- _PROBLEM DESCRIPTION_: Please write out the listing beneath this sentence exactly, from its first line to the line with "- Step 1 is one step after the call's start", and stop there.

----------------------------------------

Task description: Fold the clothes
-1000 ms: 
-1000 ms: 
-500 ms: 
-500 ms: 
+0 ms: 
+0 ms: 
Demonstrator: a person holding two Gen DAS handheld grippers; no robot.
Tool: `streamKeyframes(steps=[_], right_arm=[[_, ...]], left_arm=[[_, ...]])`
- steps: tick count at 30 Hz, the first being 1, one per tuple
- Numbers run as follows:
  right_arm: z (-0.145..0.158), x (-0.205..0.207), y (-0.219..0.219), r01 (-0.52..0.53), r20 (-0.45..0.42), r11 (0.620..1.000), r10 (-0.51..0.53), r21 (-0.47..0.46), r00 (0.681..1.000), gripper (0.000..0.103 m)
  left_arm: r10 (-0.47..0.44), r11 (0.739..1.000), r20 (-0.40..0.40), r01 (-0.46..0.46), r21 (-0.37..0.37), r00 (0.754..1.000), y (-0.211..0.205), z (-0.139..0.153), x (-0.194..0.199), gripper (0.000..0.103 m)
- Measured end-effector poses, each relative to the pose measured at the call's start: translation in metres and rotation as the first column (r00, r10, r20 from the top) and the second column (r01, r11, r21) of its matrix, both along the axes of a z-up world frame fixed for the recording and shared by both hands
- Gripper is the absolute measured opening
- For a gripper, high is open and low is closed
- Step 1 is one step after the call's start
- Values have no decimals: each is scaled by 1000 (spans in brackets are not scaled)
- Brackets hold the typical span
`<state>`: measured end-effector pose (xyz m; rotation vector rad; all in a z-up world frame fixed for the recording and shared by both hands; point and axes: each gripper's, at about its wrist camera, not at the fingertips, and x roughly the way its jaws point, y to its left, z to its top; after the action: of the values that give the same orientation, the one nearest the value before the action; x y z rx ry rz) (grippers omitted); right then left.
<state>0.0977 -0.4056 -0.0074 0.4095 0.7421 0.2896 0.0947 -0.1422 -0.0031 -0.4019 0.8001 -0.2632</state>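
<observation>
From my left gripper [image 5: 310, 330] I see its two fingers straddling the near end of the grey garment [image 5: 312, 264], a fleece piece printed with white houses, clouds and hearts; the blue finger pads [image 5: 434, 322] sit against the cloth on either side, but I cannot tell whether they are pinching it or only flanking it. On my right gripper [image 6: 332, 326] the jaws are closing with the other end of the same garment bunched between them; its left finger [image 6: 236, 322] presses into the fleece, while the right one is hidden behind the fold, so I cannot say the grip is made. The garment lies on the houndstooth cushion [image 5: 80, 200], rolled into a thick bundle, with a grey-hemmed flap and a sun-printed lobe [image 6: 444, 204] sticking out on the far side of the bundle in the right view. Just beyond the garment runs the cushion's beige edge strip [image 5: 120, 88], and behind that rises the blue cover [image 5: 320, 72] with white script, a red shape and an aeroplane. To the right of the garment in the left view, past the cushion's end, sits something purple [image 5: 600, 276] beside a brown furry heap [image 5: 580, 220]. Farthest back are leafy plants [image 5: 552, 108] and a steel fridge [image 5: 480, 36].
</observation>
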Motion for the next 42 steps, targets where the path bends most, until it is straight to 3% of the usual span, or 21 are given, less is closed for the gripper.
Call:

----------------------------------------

- _COMPLETED TASK_:
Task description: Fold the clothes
-1000 ms: 
-1000 ms: 
-500 ms: 
-500 ms: 
+0 ms: 
+0 ms: 
Demonstrator: a person holding two Gen DAS handheld grippers; no robot.
Tool: `streamKeyframes(steps=[_], right_arm=[[_, ...]], left_arm=[[_, ...]])`
- steps: tick count at 30 Hz, the first being 1, one per tuple
- Numbers run as follows:
  right_arm: z (-0.145..0.158), x (-0.205..0.207), y (-0.219..0.219), r01 (-0.52..0.53), r20 (-0.45..0.42), r11 (0.620..1.000), r10 (-0.51..0.53), r21 (-0.47..0.46), r00 (0.681..1.000), gripper (0.000..0.103 m)
  left_arm: r10 (-0.47..0.44), r11 (0.739..1.000), r20 (-0.40..0.40), r01 (-0.46..0.46), r21 (-0.37..0.37), r00 (0.754..1.000), y (-0.211..0.205), z (-0.139..0.153), x (-0.194..0.199), gripper (0.000..0.103 m)
- Measured end-effector poses, each relative to the pose measured at the call's start: translation in metres and rotation as the first column (r00, r10, r20 from the top) and the second column (r01, r11, r21) of its matrix, both along the axes of a z-up world frame fixed for the recording and shared by both hands
- Gripper is the absolute measured opening
- For a gripper, high is open and low is closed
- Step 1 is one step after the call's start

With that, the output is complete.